### Problem to work on
After the line containing "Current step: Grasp", write nothing more; before it, reproduce every line of the material below exactly, starting with the first.

### Data section
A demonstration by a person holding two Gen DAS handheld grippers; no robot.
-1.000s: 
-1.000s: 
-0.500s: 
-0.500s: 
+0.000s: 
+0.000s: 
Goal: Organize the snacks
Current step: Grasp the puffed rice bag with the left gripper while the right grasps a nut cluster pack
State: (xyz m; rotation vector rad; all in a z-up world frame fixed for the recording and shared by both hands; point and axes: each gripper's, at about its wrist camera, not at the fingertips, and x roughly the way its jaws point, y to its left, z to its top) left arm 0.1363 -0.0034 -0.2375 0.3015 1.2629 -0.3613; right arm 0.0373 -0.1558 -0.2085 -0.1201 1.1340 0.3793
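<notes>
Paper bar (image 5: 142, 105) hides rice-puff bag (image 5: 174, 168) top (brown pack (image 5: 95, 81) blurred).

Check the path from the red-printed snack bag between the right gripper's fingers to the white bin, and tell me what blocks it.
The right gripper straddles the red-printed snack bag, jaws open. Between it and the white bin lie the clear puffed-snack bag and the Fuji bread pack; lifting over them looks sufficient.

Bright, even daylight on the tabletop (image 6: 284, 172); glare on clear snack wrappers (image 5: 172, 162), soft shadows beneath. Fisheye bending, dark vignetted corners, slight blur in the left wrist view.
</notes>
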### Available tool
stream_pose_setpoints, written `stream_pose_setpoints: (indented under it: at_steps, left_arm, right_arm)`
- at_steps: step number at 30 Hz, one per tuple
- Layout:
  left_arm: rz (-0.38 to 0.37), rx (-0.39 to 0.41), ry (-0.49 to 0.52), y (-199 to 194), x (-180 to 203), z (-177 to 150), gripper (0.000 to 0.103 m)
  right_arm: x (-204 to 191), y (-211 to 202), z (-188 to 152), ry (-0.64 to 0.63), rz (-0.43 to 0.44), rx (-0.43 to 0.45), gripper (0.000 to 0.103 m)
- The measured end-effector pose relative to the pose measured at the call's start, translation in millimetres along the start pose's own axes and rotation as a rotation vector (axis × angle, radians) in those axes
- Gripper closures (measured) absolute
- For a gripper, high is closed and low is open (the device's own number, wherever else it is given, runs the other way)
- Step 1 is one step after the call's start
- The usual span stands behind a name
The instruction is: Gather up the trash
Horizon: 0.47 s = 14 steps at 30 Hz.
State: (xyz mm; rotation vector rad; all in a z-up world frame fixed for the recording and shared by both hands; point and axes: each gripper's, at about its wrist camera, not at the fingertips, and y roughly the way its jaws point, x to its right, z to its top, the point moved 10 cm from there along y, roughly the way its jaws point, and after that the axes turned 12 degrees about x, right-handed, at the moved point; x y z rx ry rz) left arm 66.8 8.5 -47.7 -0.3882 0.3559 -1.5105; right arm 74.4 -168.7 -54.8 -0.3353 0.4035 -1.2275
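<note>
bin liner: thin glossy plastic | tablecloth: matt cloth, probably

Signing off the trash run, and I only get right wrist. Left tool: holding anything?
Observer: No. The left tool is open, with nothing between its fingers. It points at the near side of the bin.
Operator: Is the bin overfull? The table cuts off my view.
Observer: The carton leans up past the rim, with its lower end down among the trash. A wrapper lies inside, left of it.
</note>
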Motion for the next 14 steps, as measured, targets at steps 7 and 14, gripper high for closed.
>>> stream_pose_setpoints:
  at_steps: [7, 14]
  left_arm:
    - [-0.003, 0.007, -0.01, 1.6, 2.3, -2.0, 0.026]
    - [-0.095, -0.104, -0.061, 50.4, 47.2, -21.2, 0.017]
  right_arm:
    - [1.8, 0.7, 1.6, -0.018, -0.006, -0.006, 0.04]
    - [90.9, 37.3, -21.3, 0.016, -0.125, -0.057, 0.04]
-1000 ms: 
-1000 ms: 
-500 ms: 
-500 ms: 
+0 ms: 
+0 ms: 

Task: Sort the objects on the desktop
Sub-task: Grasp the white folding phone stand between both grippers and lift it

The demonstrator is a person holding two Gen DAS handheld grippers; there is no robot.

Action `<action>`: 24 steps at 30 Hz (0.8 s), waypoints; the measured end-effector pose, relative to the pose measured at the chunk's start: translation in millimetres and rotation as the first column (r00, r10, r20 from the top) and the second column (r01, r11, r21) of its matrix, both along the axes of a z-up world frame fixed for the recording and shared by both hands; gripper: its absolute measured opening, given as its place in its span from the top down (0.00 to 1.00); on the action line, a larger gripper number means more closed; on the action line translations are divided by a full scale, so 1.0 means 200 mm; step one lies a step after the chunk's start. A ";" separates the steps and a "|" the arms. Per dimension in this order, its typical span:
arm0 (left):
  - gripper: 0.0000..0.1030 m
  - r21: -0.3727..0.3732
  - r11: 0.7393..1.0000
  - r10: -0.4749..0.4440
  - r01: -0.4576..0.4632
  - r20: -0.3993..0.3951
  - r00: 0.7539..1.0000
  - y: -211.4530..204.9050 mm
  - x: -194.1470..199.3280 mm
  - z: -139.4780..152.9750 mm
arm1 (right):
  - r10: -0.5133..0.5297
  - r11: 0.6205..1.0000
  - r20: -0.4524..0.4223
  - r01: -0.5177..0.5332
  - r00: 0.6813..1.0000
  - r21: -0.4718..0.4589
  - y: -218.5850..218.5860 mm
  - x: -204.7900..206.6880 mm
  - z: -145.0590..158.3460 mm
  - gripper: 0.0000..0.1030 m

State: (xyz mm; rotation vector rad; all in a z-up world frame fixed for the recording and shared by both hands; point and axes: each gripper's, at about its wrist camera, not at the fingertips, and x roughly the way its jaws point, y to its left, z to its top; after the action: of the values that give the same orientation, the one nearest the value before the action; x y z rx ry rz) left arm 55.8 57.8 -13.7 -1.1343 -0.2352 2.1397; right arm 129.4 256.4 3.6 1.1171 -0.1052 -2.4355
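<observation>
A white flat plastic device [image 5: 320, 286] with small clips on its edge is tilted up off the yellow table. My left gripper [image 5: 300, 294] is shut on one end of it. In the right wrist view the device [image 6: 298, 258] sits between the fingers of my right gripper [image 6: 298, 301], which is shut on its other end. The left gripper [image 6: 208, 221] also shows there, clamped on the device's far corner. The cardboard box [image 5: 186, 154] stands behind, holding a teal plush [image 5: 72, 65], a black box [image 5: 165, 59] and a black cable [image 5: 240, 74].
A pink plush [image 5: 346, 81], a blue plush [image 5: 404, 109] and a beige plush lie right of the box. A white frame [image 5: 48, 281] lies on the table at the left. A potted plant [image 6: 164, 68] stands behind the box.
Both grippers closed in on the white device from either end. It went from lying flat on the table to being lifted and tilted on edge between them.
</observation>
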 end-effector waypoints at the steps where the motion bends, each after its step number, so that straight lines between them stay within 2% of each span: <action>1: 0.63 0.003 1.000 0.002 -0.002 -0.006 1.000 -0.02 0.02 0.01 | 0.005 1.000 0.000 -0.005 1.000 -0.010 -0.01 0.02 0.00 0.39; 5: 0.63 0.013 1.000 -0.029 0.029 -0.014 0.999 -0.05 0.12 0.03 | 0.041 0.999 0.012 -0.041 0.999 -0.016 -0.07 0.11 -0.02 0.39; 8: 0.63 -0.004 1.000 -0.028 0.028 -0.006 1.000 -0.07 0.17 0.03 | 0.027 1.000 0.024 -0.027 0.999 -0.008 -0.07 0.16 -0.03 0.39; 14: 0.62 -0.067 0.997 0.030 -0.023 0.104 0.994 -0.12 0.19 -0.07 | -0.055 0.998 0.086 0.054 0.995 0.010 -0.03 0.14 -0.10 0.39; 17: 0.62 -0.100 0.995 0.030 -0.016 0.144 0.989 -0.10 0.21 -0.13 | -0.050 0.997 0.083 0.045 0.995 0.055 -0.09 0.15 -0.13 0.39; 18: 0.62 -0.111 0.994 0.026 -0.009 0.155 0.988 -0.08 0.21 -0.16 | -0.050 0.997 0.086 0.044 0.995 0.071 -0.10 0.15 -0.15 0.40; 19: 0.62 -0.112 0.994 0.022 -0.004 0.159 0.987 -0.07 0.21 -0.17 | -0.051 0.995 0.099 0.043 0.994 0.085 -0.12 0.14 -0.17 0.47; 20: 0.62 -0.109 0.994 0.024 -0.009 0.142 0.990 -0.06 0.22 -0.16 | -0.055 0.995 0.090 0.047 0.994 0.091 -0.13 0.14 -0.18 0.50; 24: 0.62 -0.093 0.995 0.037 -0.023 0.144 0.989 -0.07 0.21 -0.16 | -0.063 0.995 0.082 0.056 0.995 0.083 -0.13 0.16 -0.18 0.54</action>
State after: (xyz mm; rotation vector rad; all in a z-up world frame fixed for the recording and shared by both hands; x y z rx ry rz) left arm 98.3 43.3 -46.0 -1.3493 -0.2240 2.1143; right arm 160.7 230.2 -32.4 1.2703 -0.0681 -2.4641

### Answer below
A demonstration by a person holding two Gen DAS handheld grippers; no robot.
-1.000s: 
-1.000s: 
-0.500s: 
-0.500s: 
+0.000s: 
+0.000s: 
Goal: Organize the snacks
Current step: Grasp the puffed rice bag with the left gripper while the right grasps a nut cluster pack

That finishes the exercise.